I’m currently operating a roofing and siding company I started 3 years ago. I do okay with it, and I keep worked booked up just fine. My niche has always been with the customers, and I’m good with them I feel, I’ve been able to establish a good customer base and a good company name.

Through the winters, I normally can pickup inside work, or even some outside work just to keep the cash flow going. I recently had the opportunity to do some state funded work for a customer on a commercial project.

I’ve played with the idea of starting a construction company also, in pair with my roofing company. I could do the work under my roofing company, but I feel I can’t really advertise construction work….through a Roofing Co. name, its too specific to the work.

The things that worry me about starting a company with the intentions of doing city and state work is the paper work involved. It would go from being a “contractor” where as I now I’m on site quite a lot. I would increase my labor cost. Because of the Davis Bacon act, I’ll be paying prevailing wage, which is not that bad for carpentry work, but it gets quite higher when you start to get into specialty trades.

I’m also currently operating with out being bonded, fully insured, but I’d have to be bonded for the value of the job, 200k. I don’t mind doing it, but I being bonded is really not required by most customers.

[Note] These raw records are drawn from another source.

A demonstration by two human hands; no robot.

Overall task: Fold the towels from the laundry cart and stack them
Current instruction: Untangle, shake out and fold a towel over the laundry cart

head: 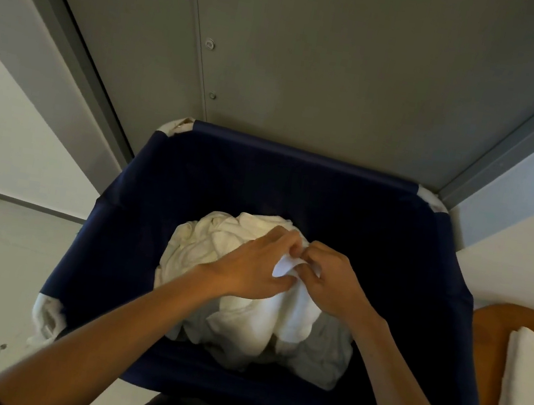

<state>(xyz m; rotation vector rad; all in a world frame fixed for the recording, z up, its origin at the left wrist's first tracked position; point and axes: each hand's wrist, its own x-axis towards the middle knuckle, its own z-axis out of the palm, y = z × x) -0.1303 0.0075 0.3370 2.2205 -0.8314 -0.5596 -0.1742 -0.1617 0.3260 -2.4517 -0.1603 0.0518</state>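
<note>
Both hands are over the cart middle. Left hand and right hand have fingers curled, pinching one bunched edge of a white towel, fingertips nearly meeting. The towel is crumpled and drapes onto the towel pile in the navy laundry cart. One folded towel lies on a wooden table beside the cart's right edge.
</note>
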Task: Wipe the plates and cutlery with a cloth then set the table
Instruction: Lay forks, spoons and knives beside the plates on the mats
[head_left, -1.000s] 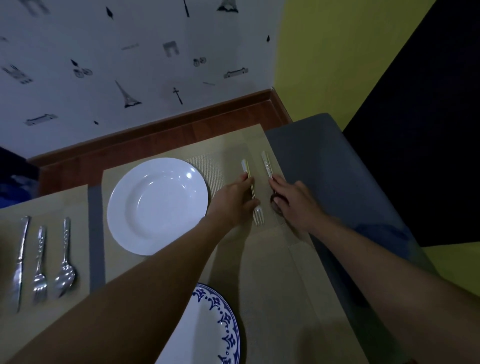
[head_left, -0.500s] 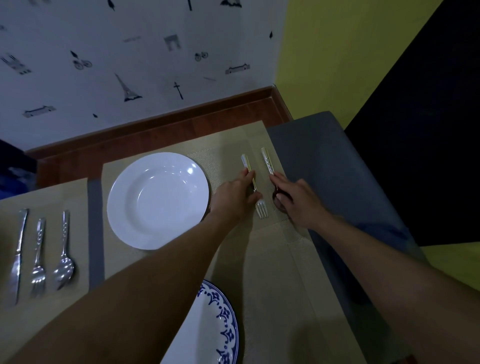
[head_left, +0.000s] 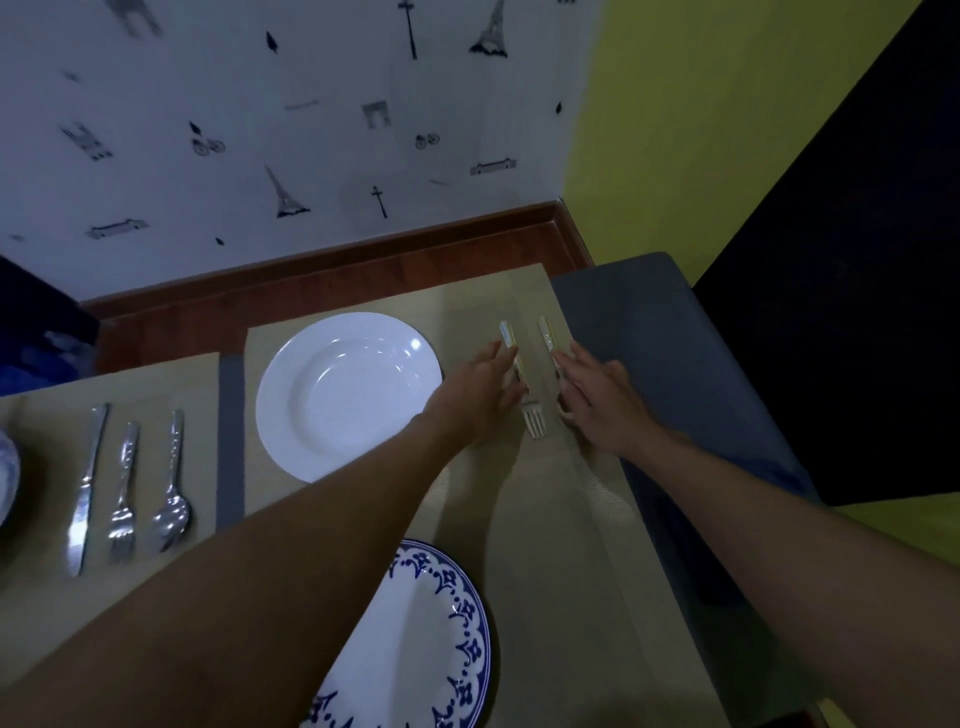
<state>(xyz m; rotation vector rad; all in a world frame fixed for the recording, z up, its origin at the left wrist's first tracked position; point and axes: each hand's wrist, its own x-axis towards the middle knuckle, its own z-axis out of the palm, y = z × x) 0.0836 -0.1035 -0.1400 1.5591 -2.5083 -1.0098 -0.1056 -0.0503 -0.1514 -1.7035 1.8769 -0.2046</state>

Basically, I feel I can get the work, but I’ll be adding a lot into the mix, lawyers, accountants, taking on more employees’s and subs.
What would you guys with experience in growth like these recommend? Again, I’d still operate my roofing company the same, but would start a construction company for this type of work. Minimum advertising cost and operating cost applied, few cheap adds and a phone line.

Thanks for any input!!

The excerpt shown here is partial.